- Original post can be found at NetBSD Blog
For GSoC 2018, I’m working on the Kernel Undefined Behavior Sanitizer (KUBSAN) project for the integration of Undefined Behavior regression testing on the amd64 kernel.
This article summarizes what has been done up to this point (Phase 1 Evaluation), future goals and a brief introduction to Undefined Behavior.
First things first, let’s get started.
The mailing list project presentation
For Turing-complete languages we cannot reliably decide offline whether a program has the potential to execute an error; we have to run it and see.
Undefined Behavior in C is basically what the ANSI standard leaves unexplained. Code containing Undefined Behavior is ANSI C compatible. It follows all the rules explained in the standard and causes real trouble. In programming terms, it involves all the possible functionalities C code can run. It’s whatever the compiler doesn’t moan about, but when run it causes run-time bugs, hard to locate.
The C FAQ defines “Undefined Behavior” like this:
Anything at all can happen; the Standard imposes no requirements.
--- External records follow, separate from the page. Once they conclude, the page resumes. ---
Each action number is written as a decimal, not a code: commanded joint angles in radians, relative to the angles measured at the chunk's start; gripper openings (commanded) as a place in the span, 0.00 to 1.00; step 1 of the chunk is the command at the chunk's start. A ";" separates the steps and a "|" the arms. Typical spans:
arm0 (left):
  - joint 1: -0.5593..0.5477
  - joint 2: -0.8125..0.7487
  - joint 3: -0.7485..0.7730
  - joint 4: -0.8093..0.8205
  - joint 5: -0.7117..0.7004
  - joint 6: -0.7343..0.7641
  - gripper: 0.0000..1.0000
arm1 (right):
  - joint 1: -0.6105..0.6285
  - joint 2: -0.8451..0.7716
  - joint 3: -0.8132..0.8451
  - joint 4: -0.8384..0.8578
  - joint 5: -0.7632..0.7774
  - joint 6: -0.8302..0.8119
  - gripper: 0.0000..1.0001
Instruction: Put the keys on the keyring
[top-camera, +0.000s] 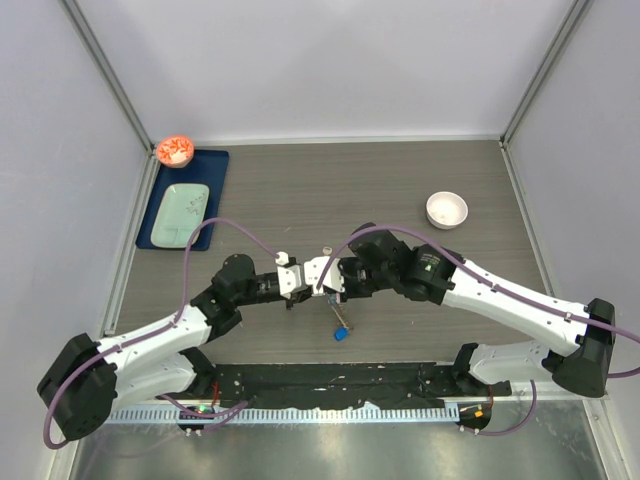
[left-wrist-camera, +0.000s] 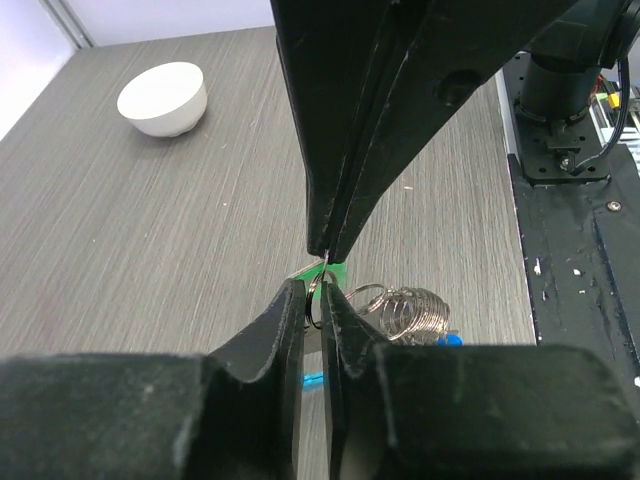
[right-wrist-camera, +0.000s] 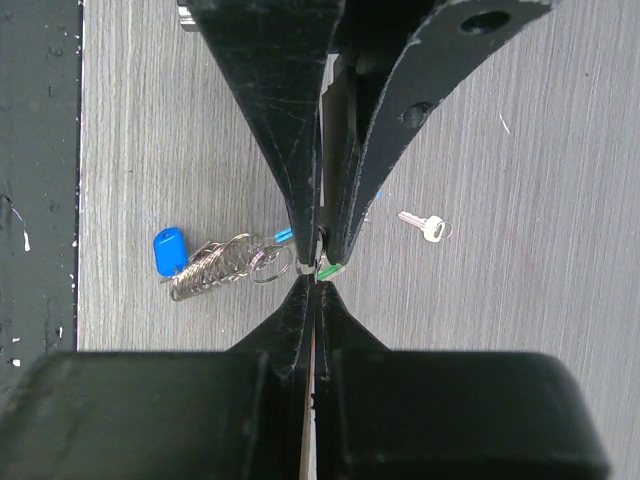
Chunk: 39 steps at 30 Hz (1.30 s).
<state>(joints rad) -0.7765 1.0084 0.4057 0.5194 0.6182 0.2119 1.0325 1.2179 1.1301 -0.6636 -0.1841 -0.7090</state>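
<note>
two keys show, quite unlike each other. the silver key lies flat and alone on the grey wood-grain table, near the meeting fingertips, on their right in the right wrist view. it is pale and plain, with a small rounded head and its short blade slanting up-left. the green key shows only as a bright green sliver of head, right where the two grippers meet tip to tip.

the keyring sits just beside that spot. it is a bunched coil of silvery links with a small dark-blue tag at the end nearer the arm bases. a thin light-blue strap runs from the coil in toward the fingertips. whether the coil rests on the table or hangs just over it i cannot tell.

the right gripper has its fingers pressed fully together, their tips at a thin bit of metal by the green head; which piece it is, is too small to make out. the left gripper has its fingers standing close, a narrow slit between them with a wire loop in it; whether they clamp it i cannot tell.

a white bowl stands well apart.
</note>
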 joint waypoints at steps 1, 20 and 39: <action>0.005 -0.019 0.033 -0.019 0.009 0.003 0.13 | 0.006 -0.032 0.045 0.010 0.026 -0.006 0.01; 0.006 -0.089 -0.010 0.050 -0.163 -0.192 0.00 | 0.008 -0.106 -0.064 0.002 0.057 0.069 0.01; 0.003 -0.025 -0.094 0.402 -0.262 -0.479 0.00 | 0.029 -0.158 -0.300 0.392 0.067 0.195 0.01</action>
<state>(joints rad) -0.7849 0.9745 0.3115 0.6956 0.4397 -0.1913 1.0443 1.0817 0.8581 -0.3557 -0.1211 -0.5659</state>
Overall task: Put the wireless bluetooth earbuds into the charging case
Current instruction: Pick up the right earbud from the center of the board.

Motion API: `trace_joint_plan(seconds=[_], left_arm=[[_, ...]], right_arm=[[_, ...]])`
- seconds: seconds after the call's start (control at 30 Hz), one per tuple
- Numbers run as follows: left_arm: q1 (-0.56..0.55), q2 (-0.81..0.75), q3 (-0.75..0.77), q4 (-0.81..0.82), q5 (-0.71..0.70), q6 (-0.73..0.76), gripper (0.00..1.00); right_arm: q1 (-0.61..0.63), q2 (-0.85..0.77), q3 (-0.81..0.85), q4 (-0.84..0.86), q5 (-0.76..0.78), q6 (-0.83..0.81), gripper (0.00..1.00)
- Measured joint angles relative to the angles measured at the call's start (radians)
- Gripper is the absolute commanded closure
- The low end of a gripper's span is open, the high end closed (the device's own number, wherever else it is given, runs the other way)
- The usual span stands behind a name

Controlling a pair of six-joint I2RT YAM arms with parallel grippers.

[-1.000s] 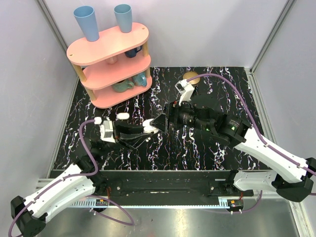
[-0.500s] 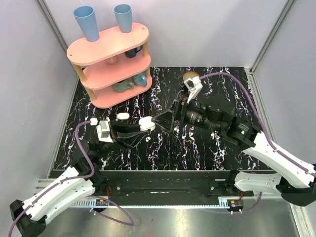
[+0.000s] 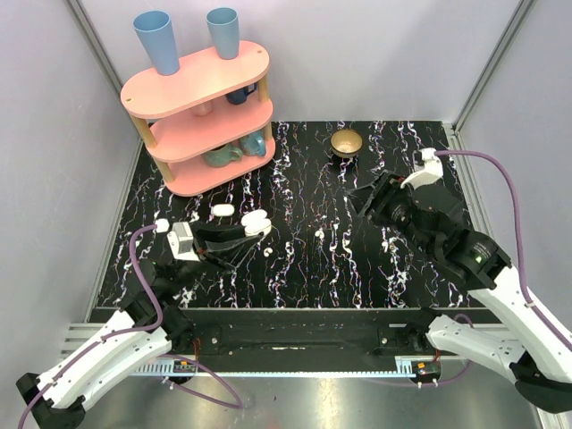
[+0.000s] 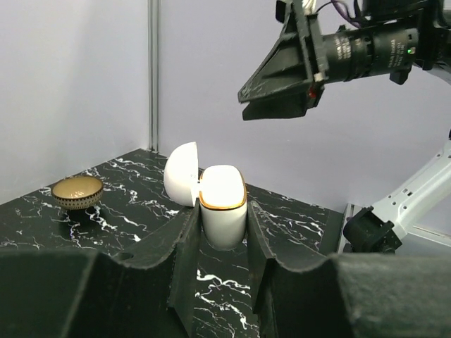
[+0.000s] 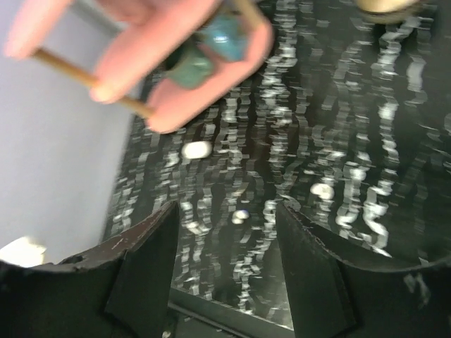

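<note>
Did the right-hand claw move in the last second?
Yes. The right gripper pulled back rightward from the charging case, ending just below the gold bowl in the top view.

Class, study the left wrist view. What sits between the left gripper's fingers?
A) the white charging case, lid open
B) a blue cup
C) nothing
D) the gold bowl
A: the left gripper is shut on the charging case, whose lid stands swung open, while the gold bowl stands apart, off to the side.
</note>
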Motion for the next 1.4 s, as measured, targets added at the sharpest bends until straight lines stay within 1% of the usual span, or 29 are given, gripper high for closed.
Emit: trace_joint_plan(seconds=[0.03,0.1,0.13,0.17,0.2,0.23,0.43,0.57,0.6,0.67,0.8,0.83,0.9,0.97,1.03,1.17,1.23,1.4], left_arm=[[0.0,-0.004,0.0,-0.012,0.0,0.003,1.0],[0.0,-0.013,0.0,-0.032,0.0,0.006,1.0],[0.0,-0.015,0.001,-0.038,0.0,0.006,1.0],[0.0,-0.018,0.003,-0.045,0.0,0.007,1.0],[0.0,-0.02,0.003,-0.051,0.0,0.007,1.0],[0.0,-0.023,0.005,-0.06,0.0,0.007,1.0],[0.0,-0.028,0.015,-0.082,0.001,0.007,1.0],[0.0,-0.029,0.016,-0.085,0.001,0.007,1.0],[0.0,-0.03,0.016,-0.085,0.001,0.007,1.0],[0.0,-0.032,0.016,-0.085,0.001,0.006,1.0],[0.0,-0.032,0.016,-0.085,0.004,0.007,1.0],[0.0,-0.032,0.016,-0.086,0.005,0.007,1.0],[0.0,-0.032,0.016,-0.086,0.005,0.007,1.0],[0.0,-0.034,0.016,-0.089,0.005,0.007,1.0],[0.0,-0.036,0.016,-0.093,0.005,0.008,1.0],[0.0,-0.039,0.019,-0.115,0.005,0.016,1.0],[0.0,-0.039,0.023,-0.124,0.005,0.017,1.0],[0.0,-0.039,0.037,-0.139,0.005,0.021,1.0]], right_arm=[[-0.033,0.002,-0.001,-0.047,0.016,0.002,0.26],[-0.097,0.015,-0.007,-0.111,0.034,-0.001,0.25],[-0.132,0.022,-0.014,-0.138,0.04,-0.005,0.22],[-0.166,0.03,-0.027,-0.159,0.041,-0.009,0.16],[-0.204,0.041,-0.044,-0.181,0.037,-0.016,0.06],[-0.24,0.051,-0.061,-0.2,0.035,-0.024,0.0],[-0.422,0.14,-0.128,-0.264,-0.034,-0.148,0.0],[-0.455,0.219,-0.158,-0.265,-0.043,-0.202,0.0],[-0.456,0.237,-0.158,-0.266,-0.046,-0.211,0.03],[-0.456,0.276,-0.157,-0.259,-0.05,-0.225,0.05],[-0.456,0.394,-0.154,-0.252,-0.047,-0.238,0.17],[-0.456,0.432,-0.152,-0.252,-0.042,-0.238,0.24],[-0.456,0.486,-0.153,-0.252,-0.037,-0.241,0.28],[-0.456,0.515,-0.153,-0.25,-0.027,-0.242,0.35],[-0.456,0.518,-0.153,-0.242,-0.02,-0.246,0.38],[-0.456,0.531,-0.154,-0.224,-0.014,-0.261,0.39],[-0.456,0.554,-0.156,-0.211,-0.017,-0.273,0.41],[-0.462,0.619,-0.187,-0.164,-0.032,-0.298,0.41]])
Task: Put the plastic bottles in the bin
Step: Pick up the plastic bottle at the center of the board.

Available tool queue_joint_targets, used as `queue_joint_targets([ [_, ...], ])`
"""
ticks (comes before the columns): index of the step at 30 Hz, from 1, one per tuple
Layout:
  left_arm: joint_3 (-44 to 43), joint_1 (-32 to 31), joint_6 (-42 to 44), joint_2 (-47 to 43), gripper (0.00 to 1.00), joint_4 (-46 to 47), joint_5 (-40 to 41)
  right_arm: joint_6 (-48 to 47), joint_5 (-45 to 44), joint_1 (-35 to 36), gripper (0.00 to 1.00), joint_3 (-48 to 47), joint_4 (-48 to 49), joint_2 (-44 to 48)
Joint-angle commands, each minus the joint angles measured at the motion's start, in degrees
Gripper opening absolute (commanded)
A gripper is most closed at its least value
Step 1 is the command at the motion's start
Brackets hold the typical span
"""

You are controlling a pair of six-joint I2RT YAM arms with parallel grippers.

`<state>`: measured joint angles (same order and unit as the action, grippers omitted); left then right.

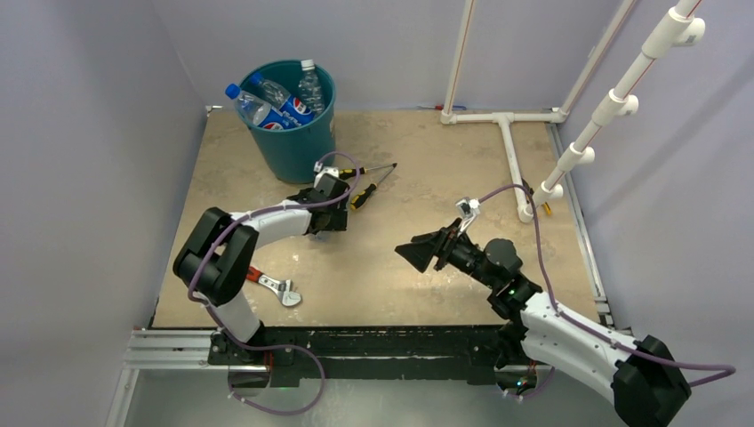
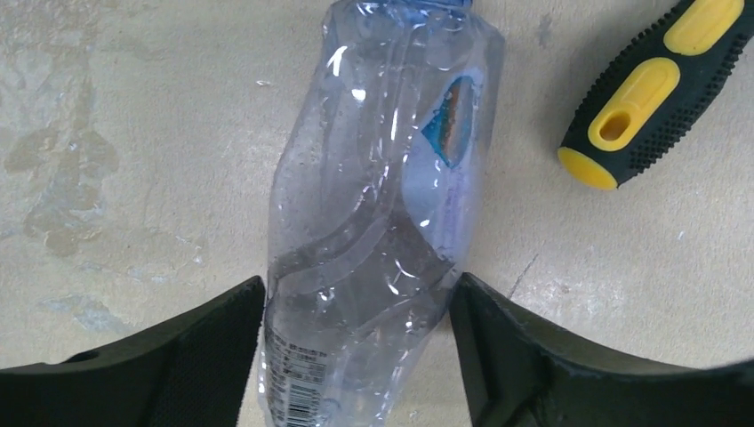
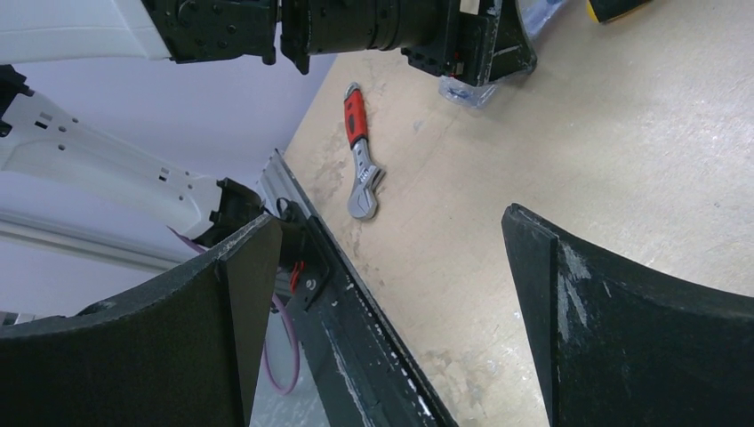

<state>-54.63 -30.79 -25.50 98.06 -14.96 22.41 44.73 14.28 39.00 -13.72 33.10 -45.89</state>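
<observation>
A crushed clear plastic bottle (image 2: 382, 205) lies on the table between the fingers of my left gripper (image 2: 356, 294). Both pads press against its sides, near its lower end. From above, the left gripper (image 1: 331, 206) covers this bottle, just in front of the bin (image 1: 298, 147). The teal bin stands at the back left and holds several bottles (image 1: 276, 107), some with blue Pepsi labels. My right gripper (image 1: 418, 253) hovers open over the middle right of the table, with nothing between its fingers (image 3: 222, 338).
Two yellow-and-black screwdrivers (image 1: 372, 189) lie just right of the left gripper, and one handle (image 2: 653, 89) lies close to the bottle. A red-handled wrench (image 1: 276, 286) rests near the left arm's base. A white pipe frame (image 1: 511, 151) lies at the back right.
</observation>
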Motion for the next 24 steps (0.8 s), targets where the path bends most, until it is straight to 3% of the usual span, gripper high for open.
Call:
queue_joint_targets([
  [1,3.9,0.1,-2.6,-3.1,0.68,2.8,-1.2,-0.7,-1.6,0.2,0.96,-1.1,-2.9,2.7],
  [7,7.9,0.0,-4.9,-12.6,0.49,3.0,-1.8,-0.2,-1.8,0.1,0.96,-2.0,-4.5,4.8],
  [12,11.1,-2.6,-4.5,-29.3,0.42,3.6,-6.1,0.6,0.5,0.2,0.95,-3.6,-4.4,4.7],
  [18,21.7,-4.4,-3.7,-50.4,0.4,18.9,-23.9,-1.7,5.2,1.9,0.95,-12.0,-5.9,4.1],
  [24,29.8,-5.8,-5.7,-60.7,0.4,32.6,-34.0,-3.7,0.9,5.1,0.99,-22.5,-6.3,0.6],
])
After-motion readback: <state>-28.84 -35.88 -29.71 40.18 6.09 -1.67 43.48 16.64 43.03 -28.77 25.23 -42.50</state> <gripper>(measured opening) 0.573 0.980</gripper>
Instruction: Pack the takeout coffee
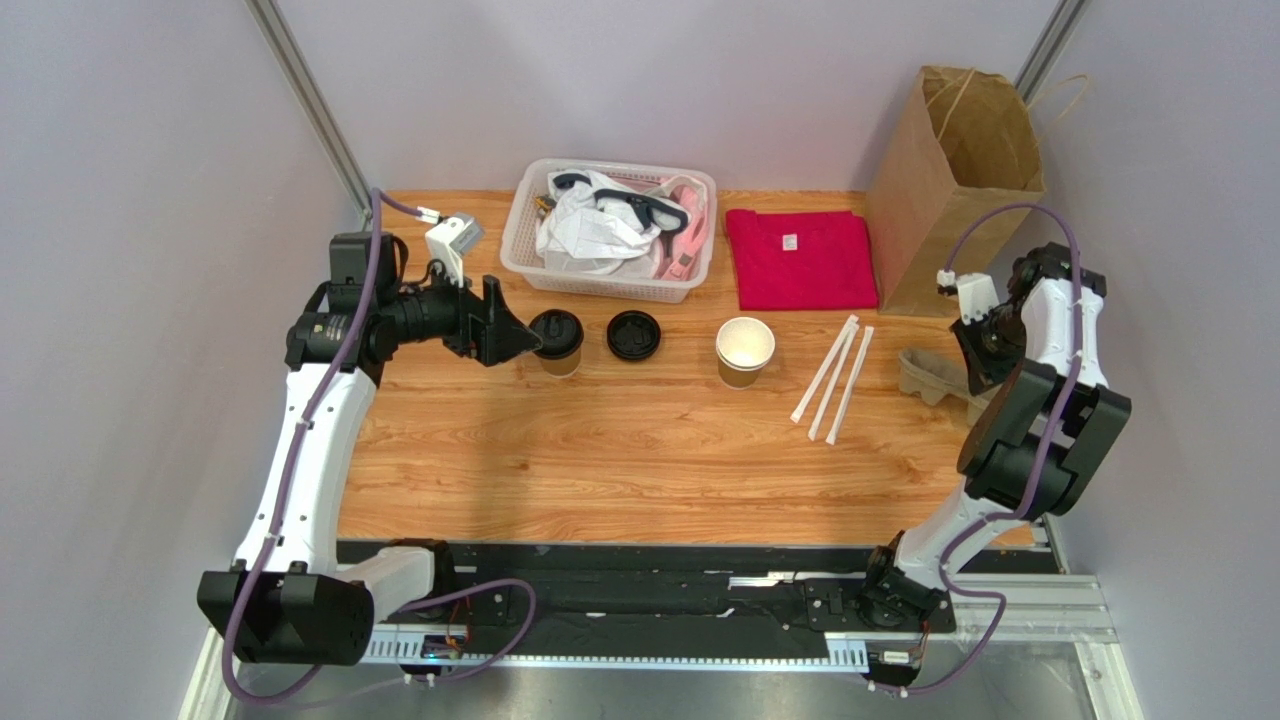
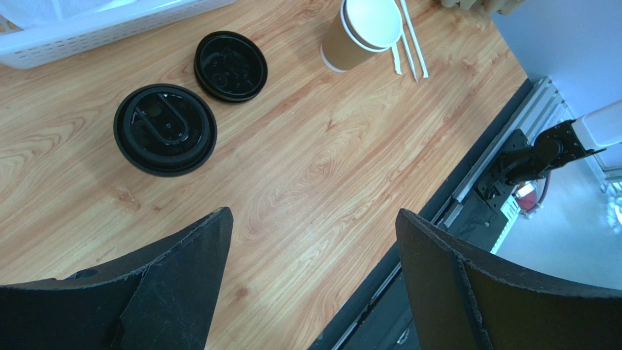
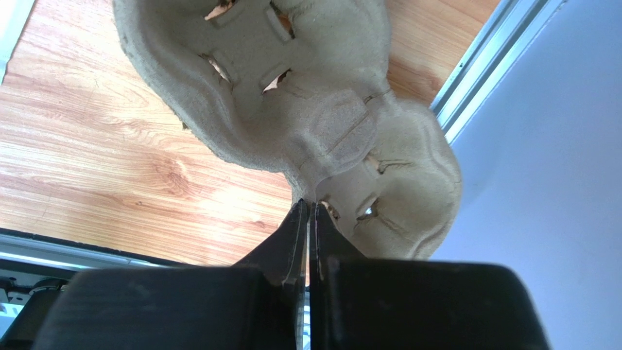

The program may fail to compile, or it may execute incorrectly (either crashing or silently generating incorrect results), or it may fortuitously do exactly what the programmer intended.
- A great blog post explaining more than mere mortals might need
The important and scary thing to realize is that about any optimization based on undefined behavior can start being triggered on buggy code at any time in the future. Inlining, loop unrolling, memory promotion and other optimizations will and a significant part of their reason for existing is to expose secondary optimizations like the ones above.
What we can do to find undefined behavior errors in our code, is creating a Sanitizer.
Hopefully both CLang and GCC have taken care of such “dream” tools, covering the majority of undefined behavior cases in a meaningful manner.
They allow us to parse the -fsanitize=undefined option when we build our code and the compiler “spits out” simple warnings for us to see.
- The CLang supported flags (same as GCC’s but they don’t have such extensive explanation docs).
This was my first deliverable for the integration of KUBSan. The concept was to include tests causing simple C programs to portray Undefined Behavior, such as overflows, erroneous shifting and out of bounds accessing of arrays (VLAs actually).
The ATF framework is not a real “sweetheart” to learn, so it took me more than expected to complete this preliminary step to the project. The good news was that I had enough time to understand Undefined Behavior to a suave depth and make my extensive research for ideas.
- The initial commit of the tests cleaned up and submitted by my mentor Kamil Rytarowski.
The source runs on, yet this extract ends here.